What the exercise asks: Each line of the data must reappear exactly in your answer, with no images included.

--

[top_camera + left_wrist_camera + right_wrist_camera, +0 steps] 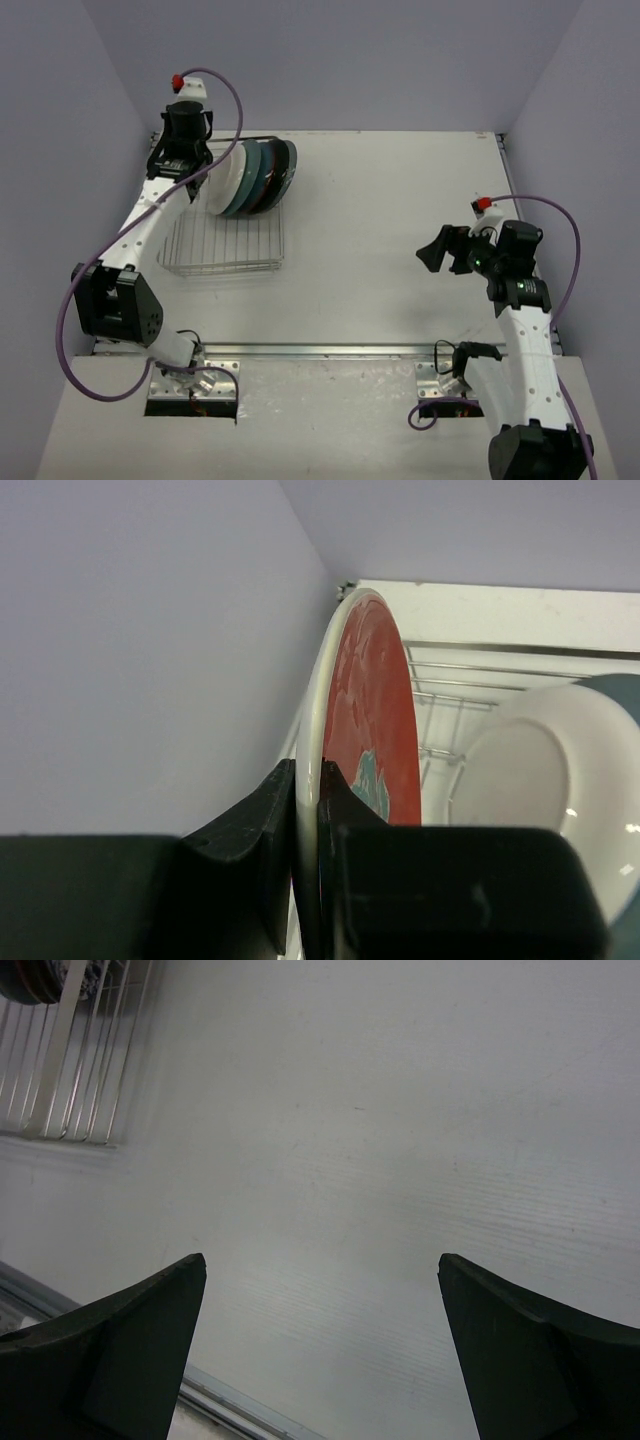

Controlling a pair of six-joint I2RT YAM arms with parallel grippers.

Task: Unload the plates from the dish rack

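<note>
Several plates (pixel 252 177) stand on edge in a row at the far end of the silver wire dish rack (pixel 225 245). My left gripper (pixel 190 172) is at the left end of the row. In the left wrist view it (pixel 310 780) is shut on the cream rim of the red-and-teal floral plate (pixel 372 705), one finger on each side. A white plate (pixel 525 770) stands just behind it, with rack wires (pixel 450 692) beyond. My right gripper (pixel 442 250) hangs open and empty over the bare table at the right, with its fingers wide apart in its wrist view (pixel 322 1260).
The purple side wall (pixel 140 650) is close to the left of the held plate. The rack's near corner (pixel 70 1055) shows at the top left of the right wrist view. A metal rail (pixel 330 350) runs along the table's near edge.
</note>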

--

Result for this exercise:
[top_camera + left_wrist_camera + right_wrist_camera, +0 steps] 

Controlling a pair of six-joint I2RT YAM arms with parallel grippers.

Task: Unload the plates from the dish rack

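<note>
Several plates (pixel 252 177) stand on edge in a row at the far end of the silver wire dish rack (pixel 225 245). My left gripper (pixel 190 172) is at the left end of the row. In the left wrist view it (pixel 310 780) is shut on the cream rim of the red-and-teal floral plate (pixel 372 705), one finger on each side. A white plate (pixel 525 770) stands just behind it, with rack wires (pixel 450 692) beyond. My right gripper (pixel 442 250) hangs open and empty over the bare table at the right, with its fingers wide apart in its wrist view (pixel 322 1260).
The purple side wall (pixel 140 650) is close to the left of the held plate. The rack's near corner (pixel 70 1055) shows at the top left of the right wrist view. A metal rail (pixel 330 350) runs along the table's near edge.
</note>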

Nothing remains to be done, and the exercise is complete.